I have this df where I have columns with date&time, date, and time. And of course the observations of CH4 and the calculated Ratio (I have more, but that is unrelevant to this question).
'data.frame': 1420847 obs. of 17 variables
$ Start : Factor w/ 1469 levels "2013-08-31 23:56:09.000",..: 2 2 2 2 2 2 2 2 2 2 ...
$ CO2 : int 1510 1950 1190 1170 780 870 730 740 680 700 ...
$ CH4 : int 66 77 62 58 34 51 36 43 32 40 ...
$ Ratio : num 0.0437 0.0395 0.0521 0.0496 0.0436 ...
$ Start_time: POSIXlt, format: "2013-11-20 00:10:05" "2013-11-20 00:10:05" "2013-11-20 00:10:05" "2013-11-20 00:10:05" ...
$ Start_date: Date, format: "2013-09-01" "2013-09-01" "2013-09-01" "2013-09-01" ...
Now I wish to split every day in six blocks of 4 hrs and to assign numbers 1 - 6 to each block. The problem, however, is that I only have the date and time at which the measurements started (Start_date
and Start_time
, or the combined Start
), so I think it is necessary to assign each new Start_time
to a block
. The length of the observations varies a lot, so there is no option of assigning a number to it.
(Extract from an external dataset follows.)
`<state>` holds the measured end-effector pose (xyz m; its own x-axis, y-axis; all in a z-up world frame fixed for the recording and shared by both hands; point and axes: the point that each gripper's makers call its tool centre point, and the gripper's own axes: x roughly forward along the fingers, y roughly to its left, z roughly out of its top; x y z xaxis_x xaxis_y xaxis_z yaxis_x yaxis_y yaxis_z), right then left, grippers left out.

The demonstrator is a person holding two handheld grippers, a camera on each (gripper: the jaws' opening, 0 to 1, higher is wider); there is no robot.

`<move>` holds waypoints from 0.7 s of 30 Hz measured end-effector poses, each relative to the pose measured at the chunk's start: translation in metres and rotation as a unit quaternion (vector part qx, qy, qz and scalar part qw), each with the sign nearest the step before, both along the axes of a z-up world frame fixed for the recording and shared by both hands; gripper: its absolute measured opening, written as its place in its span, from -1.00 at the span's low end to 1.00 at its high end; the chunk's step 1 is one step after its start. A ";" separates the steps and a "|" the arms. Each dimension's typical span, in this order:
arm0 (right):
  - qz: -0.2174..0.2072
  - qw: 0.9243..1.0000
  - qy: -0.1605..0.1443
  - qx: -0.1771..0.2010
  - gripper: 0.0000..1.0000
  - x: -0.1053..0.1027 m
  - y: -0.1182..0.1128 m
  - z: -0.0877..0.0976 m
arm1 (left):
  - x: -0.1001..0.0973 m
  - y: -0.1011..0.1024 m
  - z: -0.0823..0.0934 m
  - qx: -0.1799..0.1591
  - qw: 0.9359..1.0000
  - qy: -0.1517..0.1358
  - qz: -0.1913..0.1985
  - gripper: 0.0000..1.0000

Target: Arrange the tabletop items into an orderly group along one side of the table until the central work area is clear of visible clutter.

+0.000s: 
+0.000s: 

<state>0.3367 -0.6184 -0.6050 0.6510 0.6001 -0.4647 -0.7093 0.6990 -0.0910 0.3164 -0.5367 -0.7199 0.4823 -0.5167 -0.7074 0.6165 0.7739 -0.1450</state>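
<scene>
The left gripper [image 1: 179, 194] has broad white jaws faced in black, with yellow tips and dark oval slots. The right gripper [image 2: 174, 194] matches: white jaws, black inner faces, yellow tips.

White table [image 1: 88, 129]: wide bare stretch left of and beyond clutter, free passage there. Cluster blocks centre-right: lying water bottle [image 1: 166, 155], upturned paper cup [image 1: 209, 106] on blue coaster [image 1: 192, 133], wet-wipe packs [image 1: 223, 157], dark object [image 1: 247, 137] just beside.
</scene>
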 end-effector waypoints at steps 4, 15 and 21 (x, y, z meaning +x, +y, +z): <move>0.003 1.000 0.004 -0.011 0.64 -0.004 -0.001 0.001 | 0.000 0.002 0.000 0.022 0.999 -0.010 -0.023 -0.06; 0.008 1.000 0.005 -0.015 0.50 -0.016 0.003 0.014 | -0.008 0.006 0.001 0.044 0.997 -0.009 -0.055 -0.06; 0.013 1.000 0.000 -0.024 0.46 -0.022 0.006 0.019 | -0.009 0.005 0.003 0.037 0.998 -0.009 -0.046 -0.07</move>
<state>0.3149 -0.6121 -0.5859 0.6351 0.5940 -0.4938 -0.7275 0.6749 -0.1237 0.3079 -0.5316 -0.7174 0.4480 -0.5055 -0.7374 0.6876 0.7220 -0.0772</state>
This is what I wish to accomplish:
Start Start_time Start_date CO2 CH4 Ratio block
2013-09-01 00:10:05.000 00:10:05 2013-09-01 1510 66 0.04370861 1
2013-09-01 00:10:05.000 00:10:05 2013-09-01 1950 77 0.03948718 1
2013-09-01 05:16:55.000 05:16:55 2013-09-01 1190 62 0.05210084 2
2013-09-01 05:16:55.000 05:16:55 2013-09-01 1170 58 0.04957265 2
2013-09-01 05:16:55.000 05:16:55 2013-09-01 780 34 0.04358974 2
2013-09-01 12:44:33.000 12:44:33 2013-09-01 870 51 0.05862069 4
2013-09-01 12:44:33.000 12:44:33 2013-09-01 730 36 0.04931507 4
2013-09-01 22:14:23.000 22:14:23 2013-09-01 740 43 0.05810811 6
2013-09-01 22:14:23.000 22:14:23 2013-09-01 680 32 0.04705882 6
2013-09-02 08:37:05.000 08:37:05 2013-09-02 700 40 0.05714286 3
2013-09-02 08:37:05.000 08:37:05 2013-09-02 610 35 0.05737705 3
2013-09-02 17:22:33.000 17:22:33 2013-09-02 630 25 0.03968254 5
2013-09-02 17:22:33.000 17:22:33 2013-09-02 670 40 0.05970149 5
2013-09-02 23:59:44.000 23:59:44 2013-09-02 640 37 0.05781250 6
2013-09-02 23:59:44.000 23:59:44 2013-09-02 730 35 0.04794521 6
I have searched this website and also tried Google but, so far, I have found no answer. I have tried the following code, which I found in an answer on this website but no luck.
qaa <- split(df, cut(strptime(paste(df$Start_date, df$Start_time), format = "%Y-%m-%d %H:%M"),"4 hours"))
Previously, I tried to split the number of observations in minutes, so I tried to adjust that code. And to be very honest, I have no idea what I am doing (as you can probably tell).
lst<- split(df, df$Start_date)
nobs <- "4 hours"
List <- unlist(lapply(lst, function(x) {
x$grp <- rep(1:(nrow(x)/nobs+1), each = nobs)[1:nrow(x)]
split(x, x$grp)}), recursive = FALSE)
b <- as.matrix(do.call("rbind", List))
Just to let you know, again, I am a NOOB concerning R so it takes me a lot of time to figure everything out. I understand very little of the language but I am trying my very best to make it work. I really enjoy working with it! If there is already another question like this on this website, please let me know so I can remove this.. I have not found it, though.
Thank you for taking your time to read my question and to consider to answer it!